#### [What needs to be done]
What is needed is a single figure: how many lines of the records below contain the word "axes".
[[ Exercise inputs, beginning ]]
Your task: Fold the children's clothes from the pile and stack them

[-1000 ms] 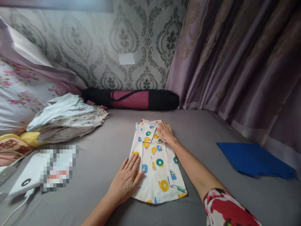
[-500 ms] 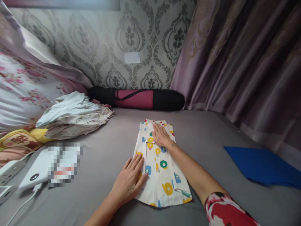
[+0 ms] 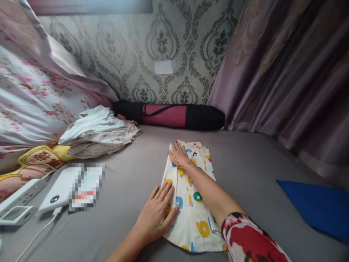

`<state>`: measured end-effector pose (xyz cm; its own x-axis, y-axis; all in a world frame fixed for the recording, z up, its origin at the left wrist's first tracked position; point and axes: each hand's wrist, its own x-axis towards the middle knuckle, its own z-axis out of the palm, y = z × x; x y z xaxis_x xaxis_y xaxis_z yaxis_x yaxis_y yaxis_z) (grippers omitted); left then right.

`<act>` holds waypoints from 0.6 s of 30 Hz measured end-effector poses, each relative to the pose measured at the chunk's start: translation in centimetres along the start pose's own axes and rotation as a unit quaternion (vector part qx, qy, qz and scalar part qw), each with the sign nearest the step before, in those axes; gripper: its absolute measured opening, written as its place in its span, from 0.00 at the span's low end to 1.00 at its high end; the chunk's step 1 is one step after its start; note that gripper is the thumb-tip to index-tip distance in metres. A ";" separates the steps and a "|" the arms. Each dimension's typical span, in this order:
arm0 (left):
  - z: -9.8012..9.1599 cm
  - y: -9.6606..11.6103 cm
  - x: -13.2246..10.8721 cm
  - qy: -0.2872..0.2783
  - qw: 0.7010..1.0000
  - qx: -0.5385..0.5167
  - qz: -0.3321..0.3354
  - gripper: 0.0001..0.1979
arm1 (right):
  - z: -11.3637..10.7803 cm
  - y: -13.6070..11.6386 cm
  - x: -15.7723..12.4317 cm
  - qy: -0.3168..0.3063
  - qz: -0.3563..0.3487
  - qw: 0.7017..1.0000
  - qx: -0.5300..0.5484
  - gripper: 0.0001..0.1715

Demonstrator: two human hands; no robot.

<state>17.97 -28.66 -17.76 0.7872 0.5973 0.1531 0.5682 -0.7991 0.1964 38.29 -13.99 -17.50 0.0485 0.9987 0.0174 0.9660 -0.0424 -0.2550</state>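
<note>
A white shirt (image 3: 188, 218) printed with yellow, blue, green and red figures lies folded into a narrow panel on the grey sheet, its collar at the far end. My left hand (image 3: 158, 210) rests flat on the shirt's left edge, about midway down, fingers stretched out. Near the collar, my right hand (image 3: 178, 155) lies on the upper left part, palm down with the fingers extended. Neither hand grips the cloth. My right forearm and its red floral sleeve cover part of the shirt's right side.
On the left are a heap of clothes (image 3: 100, 134), a yellow cushion (image 3: 40, 154), a power strip (image 3: 25, 194), a white power bank (image 3: 61, 189) with a cable, and a blurred packet (image 3: 88, 185). A long black-and-maroon bag (image 3: 163, 115) lies along the wall. Blue cloth (image 3: 313, 207) lies right.
My right hand has slid left across the top of the shirt. My left hand keeps its place on the left edge. The whole view has shifted slightly, moving things rightward.
</note>
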 end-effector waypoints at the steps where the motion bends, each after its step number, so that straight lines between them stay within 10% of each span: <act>1: 0.0 0.0 0.0 0.000 1.000 0.003 0.001 0.31 | 0.1 -0.2 0.4 -0.002 0.012 1.000 0.001 0.40; 18: 0.3 -0.2 -0.1 0.000 1.000 0.013 0.001 0.31 | -0.9 0.5 1.3 -0.010 0.034 0.998 0.053 0.37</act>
<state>17.83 -28.54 -18.13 0.7880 0.5962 0.1536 0.5730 -0.8015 0.1712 39.02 -12.78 -16.76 0.1072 0.9940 -0.0228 0.9282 -0.1083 -0.3559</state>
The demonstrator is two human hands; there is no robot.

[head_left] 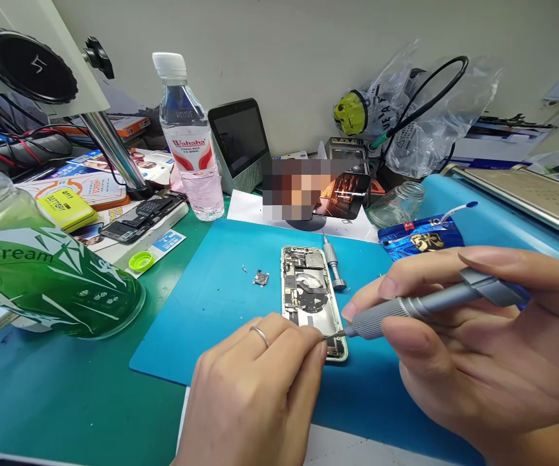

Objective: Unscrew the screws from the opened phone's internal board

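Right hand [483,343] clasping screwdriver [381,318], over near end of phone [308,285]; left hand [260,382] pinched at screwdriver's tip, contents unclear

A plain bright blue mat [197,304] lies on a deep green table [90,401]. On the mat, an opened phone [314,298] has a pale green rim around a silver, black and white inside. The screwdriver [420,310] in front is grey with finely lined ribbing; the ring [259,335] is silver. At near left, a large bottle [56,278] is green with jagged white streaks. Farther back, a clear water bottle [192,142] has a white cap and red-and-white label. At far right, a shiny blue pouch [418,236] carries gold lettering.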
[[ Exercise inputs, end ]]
#### [Output below]
2